- Task description:
Extract all lines in the data that contain the word "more".

- Task inputs:
◆ ◆ ◆ ◆ ◆ ◆ ◆

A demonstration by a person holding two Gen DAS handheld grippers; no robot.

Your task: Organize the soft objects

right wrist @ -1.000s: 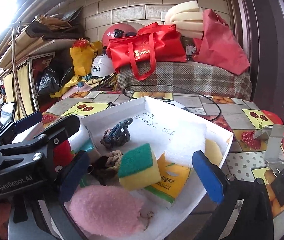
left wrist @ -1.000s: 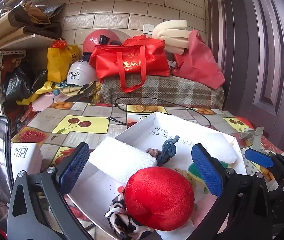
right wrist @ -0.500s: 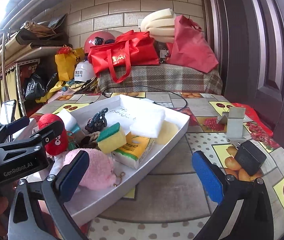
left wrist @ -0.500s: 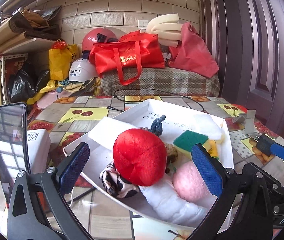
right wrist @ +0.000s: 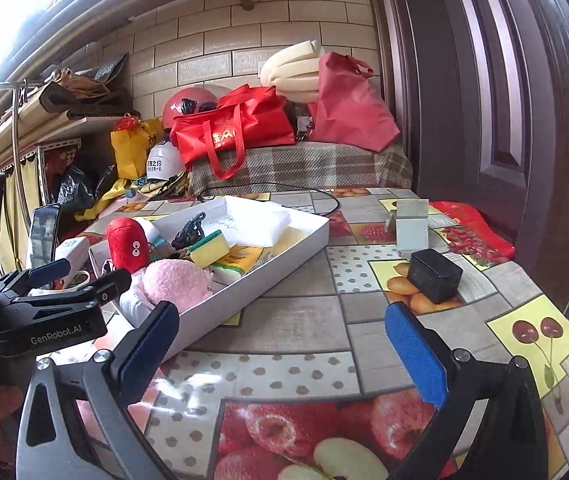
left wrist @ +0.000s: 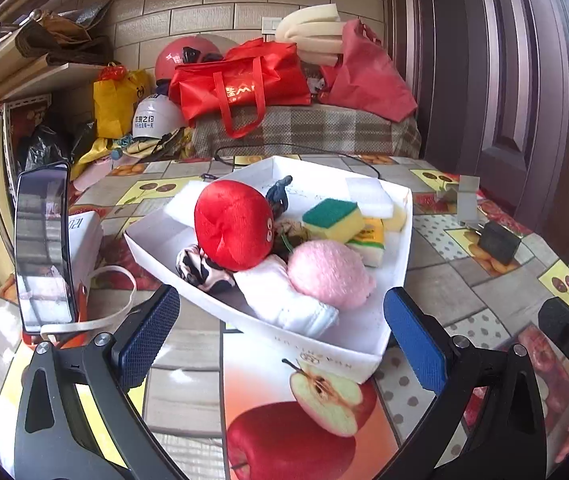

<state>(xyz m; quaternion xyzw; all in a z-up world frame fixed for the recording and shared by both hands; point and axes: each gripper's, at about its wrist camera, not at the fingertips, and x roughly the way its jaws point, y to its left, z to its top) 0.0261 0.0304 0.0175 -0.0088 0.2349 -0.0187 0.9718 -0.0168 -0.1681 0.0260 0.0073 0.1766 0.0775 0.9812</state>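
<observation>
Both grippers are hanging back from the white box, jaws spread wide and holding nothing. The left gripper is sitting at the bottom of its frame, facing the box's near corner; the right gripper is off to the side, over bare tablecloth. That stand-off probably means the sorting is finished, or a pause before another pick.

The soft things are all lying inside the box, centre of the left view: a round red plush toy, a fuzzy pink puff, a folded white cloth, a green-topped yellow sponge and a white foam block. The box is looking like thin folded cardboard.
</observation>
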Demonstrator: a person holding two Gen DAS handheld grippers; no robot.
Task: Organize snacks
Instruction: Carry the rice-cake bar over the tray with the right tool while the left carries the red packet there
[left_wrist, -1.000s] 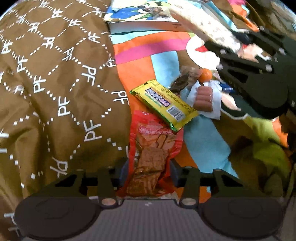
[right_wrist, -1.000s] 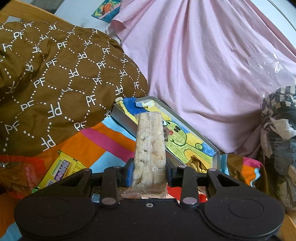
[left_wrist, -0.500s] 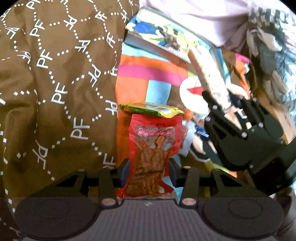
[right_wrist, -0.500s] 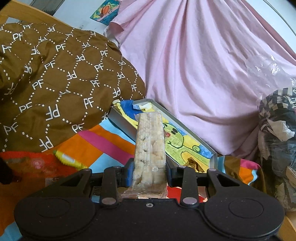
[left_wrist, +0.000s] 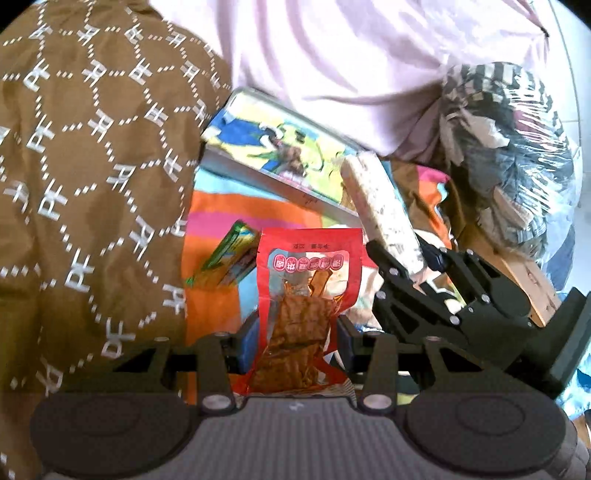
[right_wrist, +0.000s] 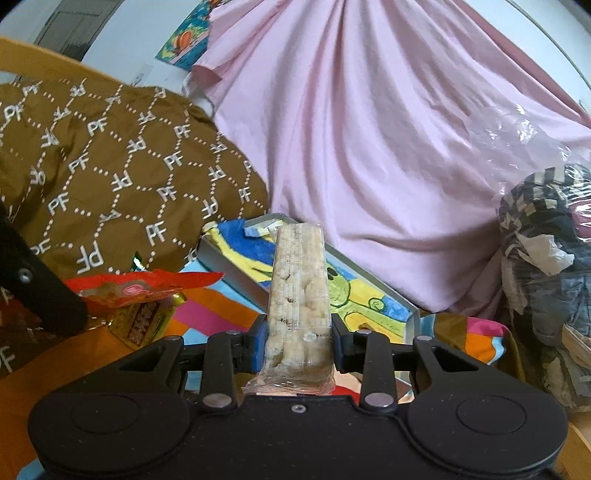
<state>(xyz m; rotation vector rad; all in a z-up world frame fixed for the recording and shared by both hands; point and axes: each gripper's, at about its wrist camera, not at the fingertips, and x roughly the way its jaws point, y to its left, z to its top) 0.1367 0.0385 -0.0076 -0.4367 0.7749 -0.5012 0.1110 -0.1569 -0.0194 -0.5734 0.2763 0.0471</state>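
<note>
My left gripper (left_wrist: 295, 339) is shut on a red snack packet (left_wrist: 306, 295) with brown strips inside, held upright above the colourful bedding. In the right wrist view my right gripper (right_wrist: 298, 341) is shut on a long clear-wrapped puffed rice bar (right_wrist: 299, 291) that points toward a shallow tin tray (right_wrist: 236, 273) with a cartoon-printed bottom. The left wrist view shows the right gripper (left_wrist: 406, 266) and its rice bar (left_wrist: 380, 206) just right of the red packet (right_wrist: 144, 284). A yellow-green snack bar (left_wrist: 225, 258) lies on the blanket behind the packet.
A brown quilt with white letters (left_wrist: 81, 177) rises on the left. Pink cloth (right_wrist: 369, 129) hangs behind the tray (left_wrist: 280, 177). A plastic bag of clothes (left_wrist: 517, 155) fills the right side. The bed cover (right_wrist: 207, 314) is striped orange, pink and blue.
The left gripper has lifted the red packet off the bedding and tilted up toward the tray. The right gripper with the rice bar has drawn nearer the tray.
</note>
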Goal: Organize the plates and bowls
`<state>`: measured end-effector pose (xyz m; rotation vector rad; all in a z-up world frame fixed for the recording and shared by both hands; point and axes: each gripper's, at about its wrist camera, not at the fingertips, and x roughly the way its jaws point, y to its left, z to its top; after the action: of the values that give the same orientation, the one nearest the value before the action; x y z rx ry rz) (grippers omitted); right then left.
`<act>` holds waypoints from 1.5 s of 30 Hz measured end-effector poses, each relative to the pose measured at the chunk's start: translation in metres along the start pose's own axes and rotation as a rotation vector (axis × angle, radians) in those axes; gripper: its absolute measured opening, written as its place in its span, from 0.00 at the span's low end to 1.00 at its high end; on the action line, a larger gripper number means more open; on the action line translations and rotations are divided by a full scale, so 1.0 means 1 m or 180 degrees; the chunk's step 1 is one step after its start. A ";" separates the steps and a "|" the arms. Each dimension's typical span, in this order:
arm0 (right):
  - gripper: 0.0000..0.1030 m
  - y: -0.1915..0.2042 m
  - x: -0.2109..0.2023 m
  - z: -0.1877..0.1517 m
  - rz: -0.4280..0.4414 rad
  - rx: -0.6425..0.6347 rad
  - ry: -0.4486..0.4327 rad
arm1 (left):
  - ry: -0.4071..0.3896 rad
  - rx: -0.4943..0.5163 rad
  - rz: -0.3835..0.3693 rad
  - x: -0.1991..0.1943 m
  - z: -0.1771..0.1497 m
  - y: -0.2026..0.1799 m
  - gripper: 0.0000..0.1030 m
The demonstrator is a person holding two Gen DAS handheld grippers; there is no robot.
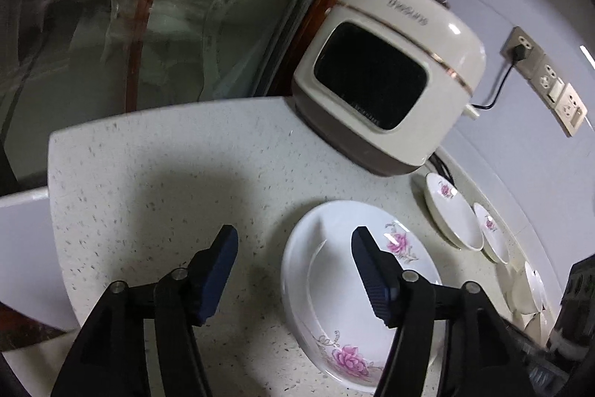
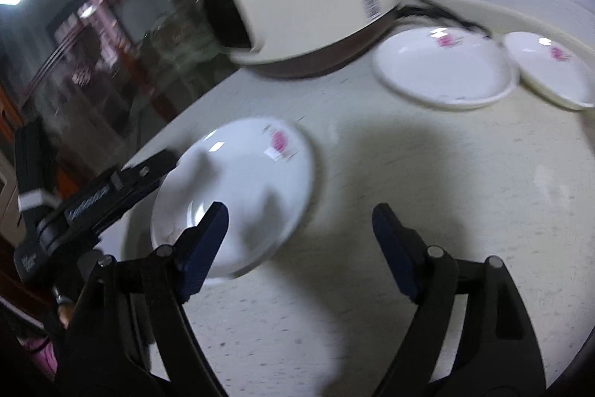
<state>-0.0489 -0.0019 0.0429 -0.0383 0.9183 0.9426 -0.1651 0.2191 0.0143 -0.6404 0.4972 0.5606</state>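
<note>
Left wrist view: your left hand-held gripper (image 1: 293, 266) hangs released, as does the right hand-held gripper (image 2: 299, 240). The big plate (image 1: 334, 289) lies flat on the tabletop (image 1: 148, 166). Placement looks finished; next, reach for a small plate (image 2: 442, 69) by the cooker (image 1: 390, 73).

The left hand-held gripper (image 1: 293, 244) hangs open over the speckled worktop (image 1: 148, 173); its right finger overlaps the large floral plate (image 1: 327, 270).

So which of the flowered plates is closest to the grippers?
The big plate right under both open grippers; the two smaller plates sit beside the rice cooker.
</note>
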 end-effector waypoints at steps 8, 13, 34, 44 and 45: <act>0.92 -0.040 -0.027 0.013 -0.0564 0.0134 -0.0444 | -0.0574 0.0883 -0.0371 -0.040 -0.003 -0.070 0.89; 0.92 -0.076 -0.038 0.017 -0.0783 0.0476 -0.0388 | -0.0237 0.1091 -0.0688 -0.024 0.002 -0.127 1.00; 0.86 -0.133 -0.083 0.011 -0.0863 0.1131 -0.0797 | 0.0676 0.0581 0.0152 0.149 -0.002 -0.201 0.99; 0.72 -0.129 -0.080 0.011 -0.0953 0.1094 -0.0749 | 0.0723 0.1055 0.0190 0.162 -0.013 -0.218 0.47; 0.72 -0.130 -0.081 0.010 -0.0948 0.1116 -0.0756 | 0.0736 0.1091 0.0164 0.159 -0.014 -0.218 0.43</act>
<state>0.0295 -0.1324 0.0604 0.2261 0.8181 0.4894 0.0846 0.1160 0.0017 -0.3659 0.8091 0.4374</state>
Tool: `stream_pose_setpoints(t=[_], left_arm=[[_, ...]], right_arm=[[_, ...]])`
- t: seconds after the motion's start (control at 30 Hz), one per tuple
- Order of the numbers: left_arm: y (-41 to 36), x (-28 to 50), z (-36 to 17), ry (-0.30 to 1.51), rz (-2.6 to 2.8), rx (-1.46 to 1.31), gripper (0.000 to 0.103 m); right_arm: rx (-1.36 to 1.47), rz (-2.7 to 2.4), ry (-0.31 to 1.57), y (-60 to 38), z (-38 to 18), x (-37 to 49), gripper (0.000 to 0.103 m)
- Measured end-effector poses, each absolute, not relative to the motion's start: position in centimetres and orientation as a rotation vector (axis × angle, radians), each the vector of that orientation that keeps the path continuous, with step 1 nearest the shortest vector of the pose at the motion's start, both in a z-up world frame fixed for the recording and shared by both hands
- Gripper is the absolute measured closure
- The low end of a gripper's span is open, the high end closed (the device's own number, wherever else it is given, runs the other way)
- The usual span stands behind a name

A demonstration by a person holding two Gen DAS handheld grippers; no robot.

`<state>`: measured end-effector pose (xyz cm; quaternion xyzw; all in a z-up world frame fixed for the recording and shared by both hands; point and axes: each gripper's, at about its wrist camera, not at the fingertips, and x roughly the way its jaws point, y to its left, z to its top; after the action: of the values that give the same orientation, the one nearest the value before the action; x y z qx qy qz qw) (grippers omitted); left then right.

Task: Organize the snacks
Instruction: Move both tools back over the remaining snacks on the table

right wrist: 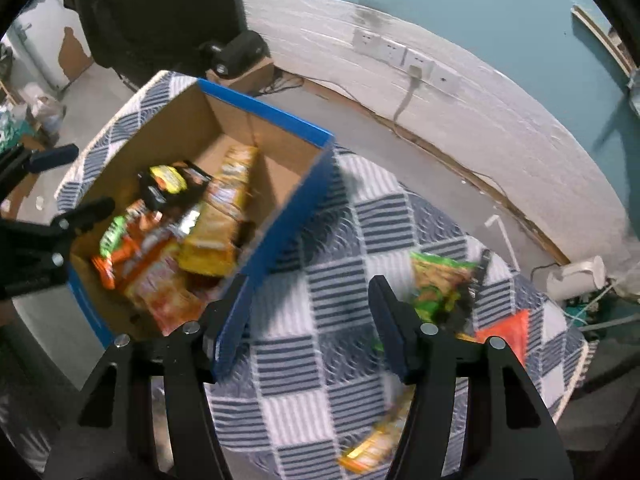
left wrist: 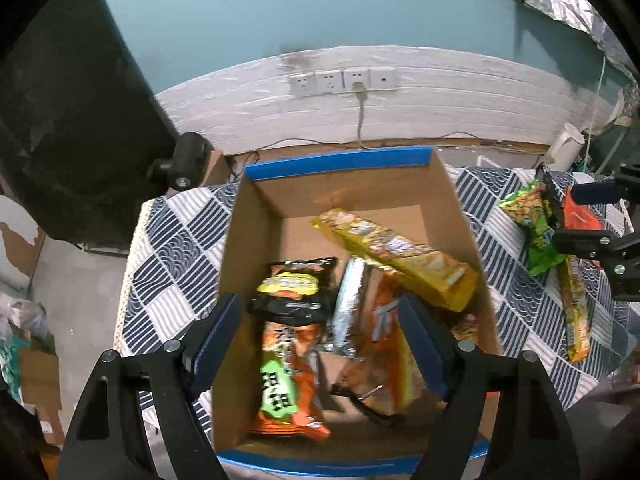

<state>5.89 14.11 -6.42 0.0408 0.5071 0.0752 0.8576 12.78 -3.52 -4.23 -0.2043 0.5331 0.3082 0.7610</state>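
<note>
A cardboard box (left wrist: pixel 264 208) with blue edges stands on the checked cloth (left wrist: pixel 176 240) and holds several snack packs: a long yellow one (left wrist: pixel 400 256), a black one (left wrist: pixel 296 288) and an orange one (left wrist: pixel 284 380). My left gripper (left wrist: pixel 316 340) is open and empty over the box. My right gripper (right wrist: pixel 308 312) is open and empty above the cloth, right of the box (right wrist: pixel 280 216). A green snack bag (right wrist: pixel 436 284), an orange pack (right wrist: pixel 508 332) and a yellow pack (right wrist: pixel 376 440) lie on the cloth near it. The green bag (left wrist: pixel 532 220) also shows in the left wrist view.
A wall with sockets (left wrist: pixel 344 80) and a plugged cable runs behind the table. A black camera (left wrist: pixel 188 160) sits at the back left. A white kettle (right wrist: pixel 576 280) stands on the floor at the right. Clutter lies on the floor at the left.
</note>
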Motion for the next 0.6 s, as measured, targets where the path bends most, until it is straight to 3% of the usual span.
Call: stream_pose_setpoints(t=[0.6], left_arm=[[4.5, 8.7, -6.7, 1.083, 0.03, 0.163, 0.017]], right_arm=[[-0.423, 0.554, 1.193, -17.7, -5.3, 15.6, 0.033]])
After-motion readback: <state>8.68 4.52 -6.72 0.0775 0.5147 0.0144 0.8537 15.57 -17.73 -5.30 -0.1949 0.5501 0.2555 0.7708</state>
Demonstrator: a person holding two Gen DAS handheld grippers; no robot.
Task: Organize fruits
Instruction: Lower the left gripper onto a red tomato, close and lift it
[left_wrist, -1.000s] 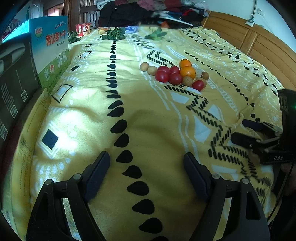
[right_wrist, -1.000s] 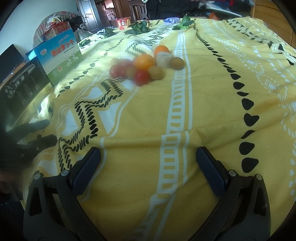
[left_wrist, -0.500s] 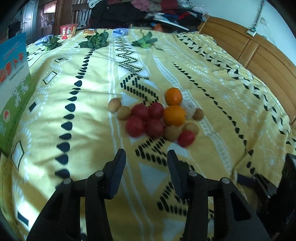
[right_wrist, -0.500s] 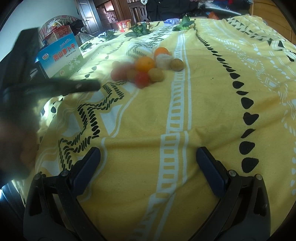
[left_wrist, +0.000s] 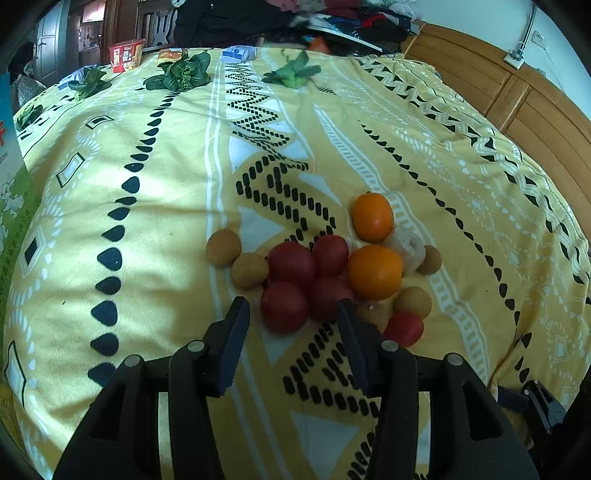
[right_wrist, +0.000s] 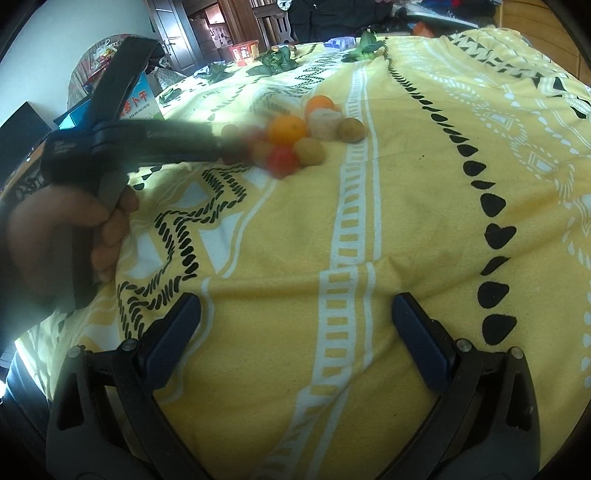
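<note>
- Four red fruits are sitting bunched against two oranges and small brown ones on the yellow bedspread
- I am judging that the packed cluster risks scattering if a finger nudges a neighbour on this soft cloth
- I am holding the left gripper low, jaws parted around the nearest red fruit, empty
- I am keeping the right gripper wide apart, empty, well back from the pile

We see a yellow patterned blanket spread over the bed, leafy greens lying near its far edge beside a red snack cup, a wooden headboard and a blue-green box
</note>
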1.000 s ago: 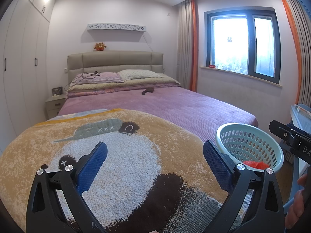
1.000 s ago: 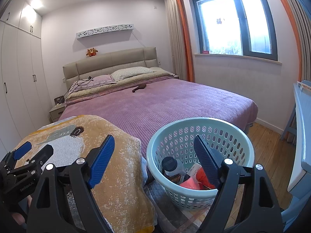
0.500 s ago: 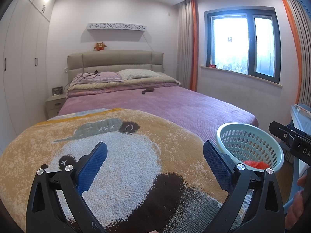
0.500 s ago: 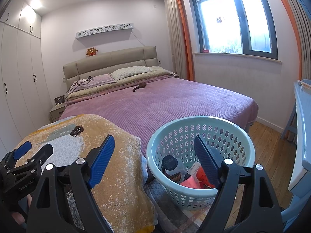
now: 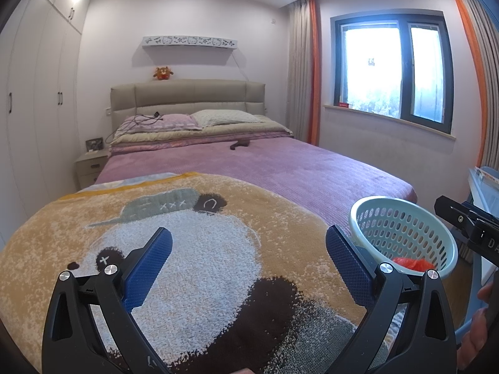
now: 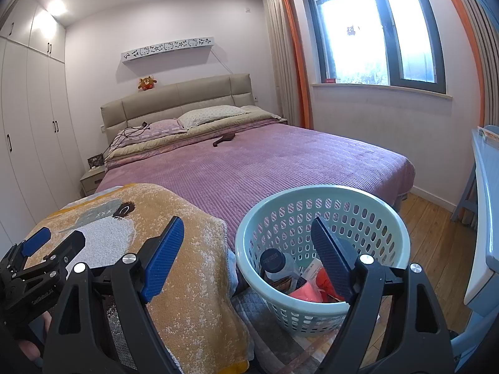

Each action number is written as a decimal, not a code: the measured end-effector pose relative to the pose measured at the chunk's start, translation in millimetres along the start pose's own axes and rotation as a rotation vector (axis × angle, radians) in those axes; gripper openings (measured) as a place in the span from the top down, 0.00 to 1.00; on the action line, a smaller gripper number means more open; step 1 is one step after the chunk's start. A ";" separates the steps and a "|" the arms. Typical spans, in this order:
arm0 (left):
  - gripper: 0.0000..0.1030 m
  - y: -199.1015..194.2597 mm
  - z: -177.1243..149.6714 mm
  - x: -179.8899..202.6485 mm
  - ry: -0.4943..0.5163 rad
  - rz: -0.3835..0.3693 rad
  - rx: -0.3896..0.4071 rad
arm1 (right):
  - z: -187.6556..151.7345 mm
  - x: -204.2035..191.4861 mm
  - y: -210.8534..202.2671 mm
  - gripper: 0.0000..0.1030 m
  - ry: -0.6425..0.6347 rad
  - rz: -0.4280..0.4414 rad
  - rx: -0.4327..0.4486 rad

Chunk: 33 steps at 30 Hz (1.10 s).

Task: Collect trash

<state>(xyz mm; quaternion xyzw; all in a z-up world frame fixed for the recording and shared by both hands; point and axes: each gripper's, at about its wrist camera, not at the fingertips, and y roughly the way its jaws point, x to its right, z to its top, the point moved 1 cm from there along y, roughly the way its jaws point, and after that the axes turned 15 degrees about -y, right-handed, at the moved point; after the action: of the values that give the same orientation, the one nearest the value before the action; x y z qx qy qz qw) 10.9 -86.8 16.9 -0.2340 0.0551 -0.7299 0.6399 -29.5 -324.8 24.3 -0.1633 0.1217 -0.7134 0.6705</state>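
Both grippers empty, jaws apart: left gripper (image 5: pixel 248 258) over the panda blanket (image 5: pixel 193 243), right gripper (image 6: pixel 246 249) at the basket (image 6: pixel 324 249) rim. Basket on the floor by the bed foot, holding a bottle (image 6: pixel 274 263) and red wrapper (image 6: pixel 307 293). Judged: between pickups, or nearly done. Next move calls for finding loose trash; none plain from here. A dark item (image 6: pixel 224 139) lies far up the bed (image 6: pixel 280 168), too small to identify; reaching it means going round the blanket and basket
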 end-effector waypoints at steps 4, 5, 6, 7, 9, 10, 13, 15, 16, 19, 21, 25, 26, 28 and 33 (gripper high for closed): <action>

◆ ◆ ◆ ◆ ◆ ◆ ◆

- Completed task:
`<act>` holds waypoints from 1.5 s of 30 Hz measured end-effector poses, each relative to the pose measured at the chunk's start: translation in metres along the start pose's own axes and rotation as a rotation vector (axis × angle, radians) in those axes; gripper: its absolute measured opening, written as its place in its span, from 0.00 at the span's low end to 1.00 at its high end; on the action line, a larger gripper number means more open; on the action line translations and rotations are divided by a full scale, so 1.0 means 1 m or 180 degrees; the chunk's step 1 is one step after its start. A ";" separates the steps and a "|" the arms. Each dimension's typical span, in this order:
Each action number is written as a decimal, not a code: the measured end-effector pose relative to the pose measured at the chunk's start, translation in millimetres along the start pose's own axes and rotation as a rotation vector (axis × angle, radians) in those axes; gripper openings (measured) as a place in the span from the top down, 0.00 to 1.00; on the action line, a smaller gripper number means more open; step 1 is one step after the chunk's start. A ";" separates the steps and a "|" the arms. Typical spans, in this order:

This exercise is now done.